### About this exercise:
The answer must be every line below that contains the string "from".

### Stored data:
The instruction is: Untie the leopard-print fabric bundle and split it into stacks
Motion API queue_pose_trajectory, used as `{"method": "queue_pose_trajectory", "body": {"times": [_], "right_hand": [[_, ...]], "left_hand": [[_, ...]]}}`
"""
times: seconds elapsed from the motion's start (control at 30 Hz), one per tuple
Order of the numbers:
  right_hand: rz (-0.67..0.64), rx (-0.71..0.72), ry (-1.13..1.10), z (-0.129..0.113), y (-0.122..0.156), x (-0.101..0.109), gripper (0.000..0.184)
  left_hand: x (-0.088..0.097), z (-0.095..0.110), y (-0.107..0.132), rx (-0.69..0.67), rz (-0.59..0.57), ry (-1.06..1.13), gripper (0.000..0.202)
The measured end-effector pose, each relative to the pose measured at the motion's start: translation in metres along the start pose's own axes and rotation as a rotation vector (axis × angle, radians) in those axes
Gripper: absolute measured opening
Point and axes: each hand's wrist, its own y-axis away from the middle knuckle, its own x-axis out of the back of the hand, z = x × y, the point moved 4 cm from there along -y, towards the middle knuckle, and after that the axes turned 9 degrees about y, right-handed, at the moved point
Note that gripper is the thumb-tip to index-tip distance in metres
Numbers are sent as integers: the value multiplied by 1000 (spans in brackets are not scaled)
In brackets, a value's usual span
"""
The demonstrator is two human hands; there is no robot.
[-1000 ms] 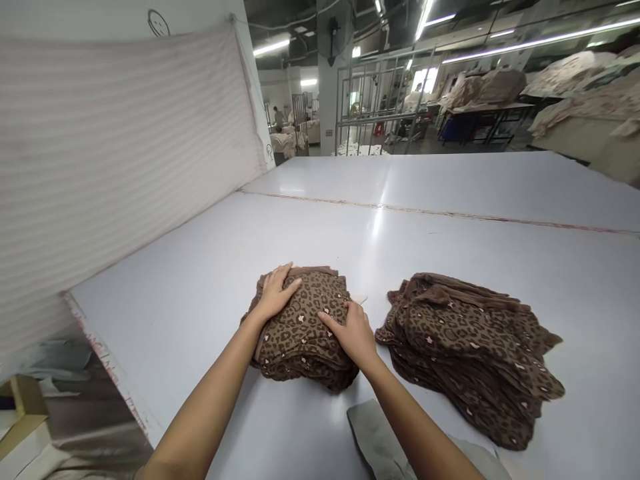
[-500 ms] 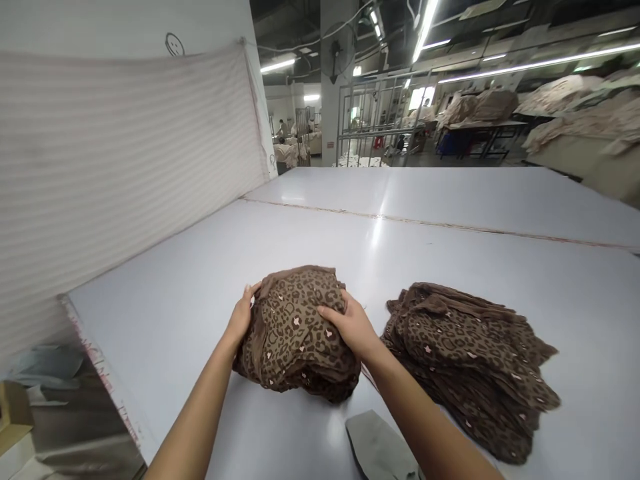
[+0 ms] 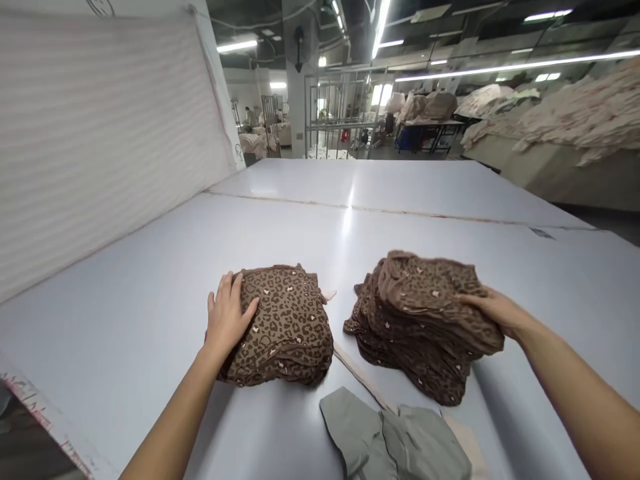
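A stack of brown leopard-print fabric pieces (image 3: 287,320) with small pink spots lies on the table. My left hand (image 3: 227,313) rests over its left side, fingers spread and thumb on top, not closed round it. To the right is a second, looser stack of leopard-print fabric (image 3: 415,320). My right hand (image 3: 495,310) grips this one by its right edge, thumb on top and fingers hidden underneath. That edge is lifted off the table, and the layers fan out on the left.
Grey-green fabric (image 3: 370,427) lies crumpled at the near edge, beside a thin pale strip (image 3: 363,377). A seam (image 3: 380,210) crosses the white table (image 3: 280,227). A pale striped sheet (image 3: 110,120) hangs at left. Cloth heaps (image 3: 575,120) and a metal rack (image 3: 340,113) stand beyond.
My right hand has left the left stack and taken hold of the right stack, raising its right edge. The left stack now lies flatter and squarer. The view has turned right.
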Motion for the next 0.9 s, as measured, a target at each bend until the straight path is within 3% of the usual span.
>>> {"method": "queue_pose_trajectory", "body": {"times": [0.1,0.2,0.3,0.43,0.5,0.6,0.7,0.77,0.9], "right_hand": [[150,-23,256,27,-3,1,50],[317,107,483,22,1,-9,88],[222,308,612,21,2,-49,75],[117,385,680,37,8,-94,59],[120,403,671,39,18,-94,62],[121,423,616,43,50,-73,63],[1,378,574,69,95,-63,51],[-114,309,583,99,121,-70,49],[-214,213,639,145,155,-99,44]], "left_hand": [[-4,38,-5,-162,-31,-58,57],[-30,52,-11,-221,-144,-63,63],[-62,42,-14,-206,-215,-82,66],[-86,25,-15,-186,-254,-109,66],[-86,22,-16,-197,-265,-123,66],[-77,24,-18,-214,-276,-132,66],[-65,31,-18,-221,-272,-123,66],[-57,39,-15,-225,-249,-121,66],[-47,63,-3,-271,-193,-120,65]]}}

### Task answer:
times: seconds elapsed from the motion's start (control at 30 Hz), one per tuple
Point and axes: each hand's wrist, its own y-axis away from the middle knuckle, its own x-axis out of the back of the hand, z = x × y, the point moved 4 cm from there along -y, towards the middle knuckle, and after that the axes turned 9 degrees about y, right-handed, at the moved point

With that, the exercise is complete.